=== TRY IT ===
Reproduce exactly the first line of the material below and every line after it, ending with the line that contains "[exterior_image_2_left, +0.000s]". No pictures should be copied.

=== PROVIDED MATERIAL ===

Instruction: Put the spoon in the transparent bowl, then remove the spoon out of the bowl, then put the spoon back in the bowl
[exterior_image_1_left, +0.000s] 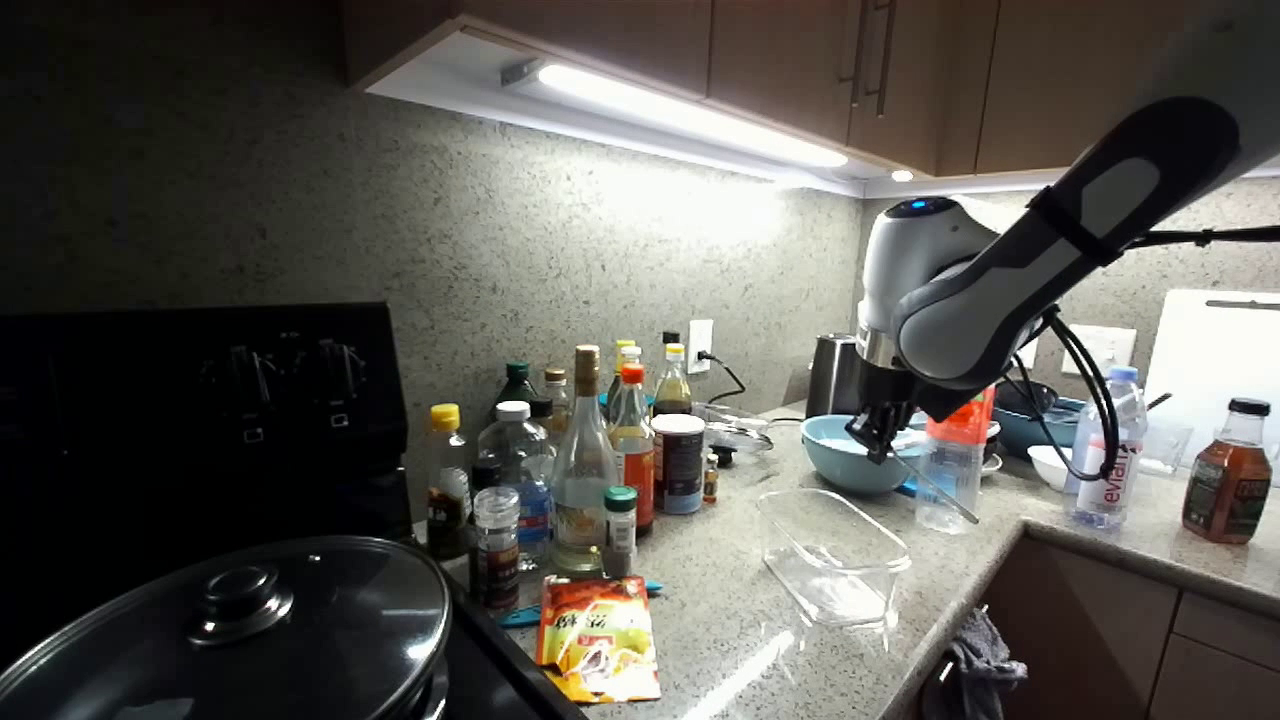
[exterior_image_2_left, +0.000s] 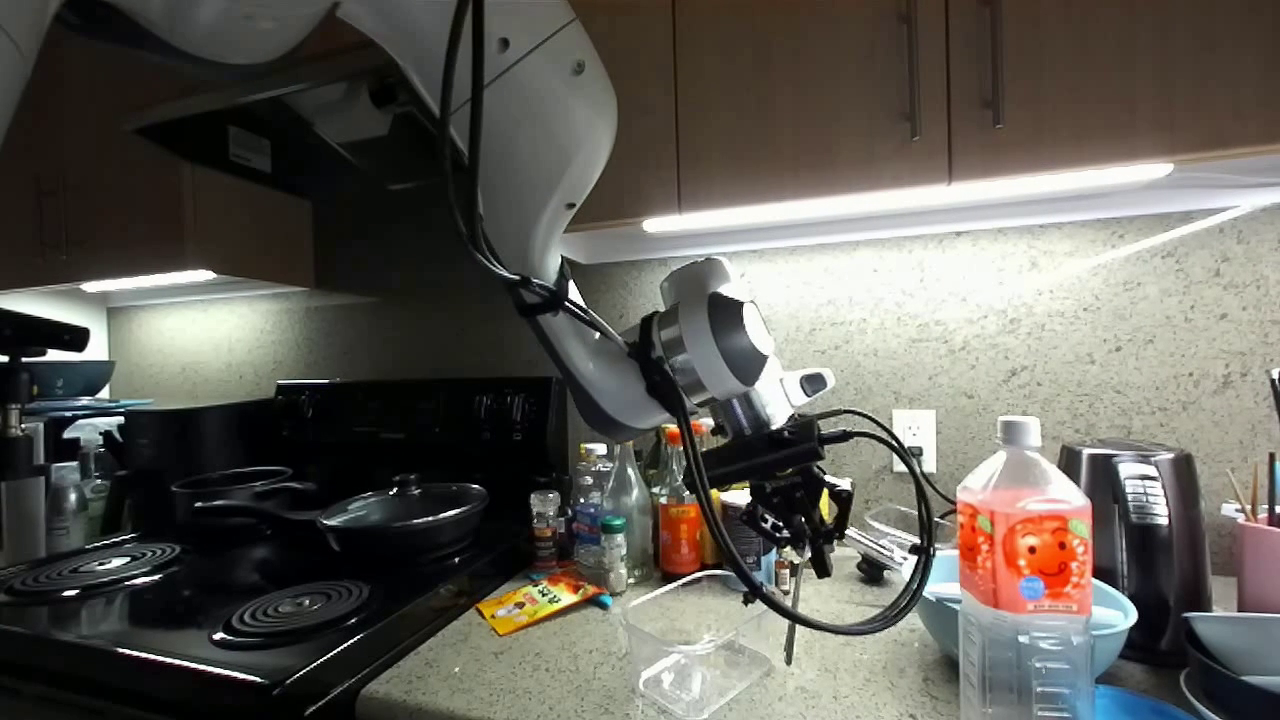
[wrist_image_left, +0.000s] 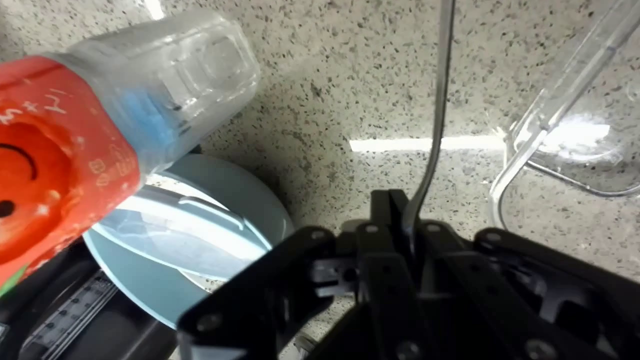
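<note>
Speckled counter (exterior_image_1_left: 715, 570) with a strip light (exterior_image_1_left: 690, 115) above and bottles (exterior_image_1_left: 585, 480) along the wall (exterior_image_1_left: 570, 220). Robot's gripper (exterior_image_1_left: 878, 447), right of centre in an exterior view, is clenched on the spoon (wrist_image_left: 441, 90), whose slim stem shows in the wrist view from lower centre up to the top edge. Spoon is outside the clear bowl (exterior_image_1_left: 840, 600); bowl is lower right in an exterior view, with the spoon above and to its right, and at the right edge of the wrist view. Which end is pinched: can't tell. Spoon looks metal, so likely light, stiff and hard to break, but smooth; a narrow pinch may let it pivot or slip. Better hold is probably along the stem near the balance point, free end pointed down. Bowl may be glass, so a gentle lowering seems wise.
</note>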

=== SOLUTION FOR THIS TASK ===
Instruction: Put the spoon in the transparent bowl, then remove the spoon out of the bowl, then put the spoon back in the bowl
[exterior_image_1_left, +0.000s] 
[exterior_image_2_left, +0.000s] 

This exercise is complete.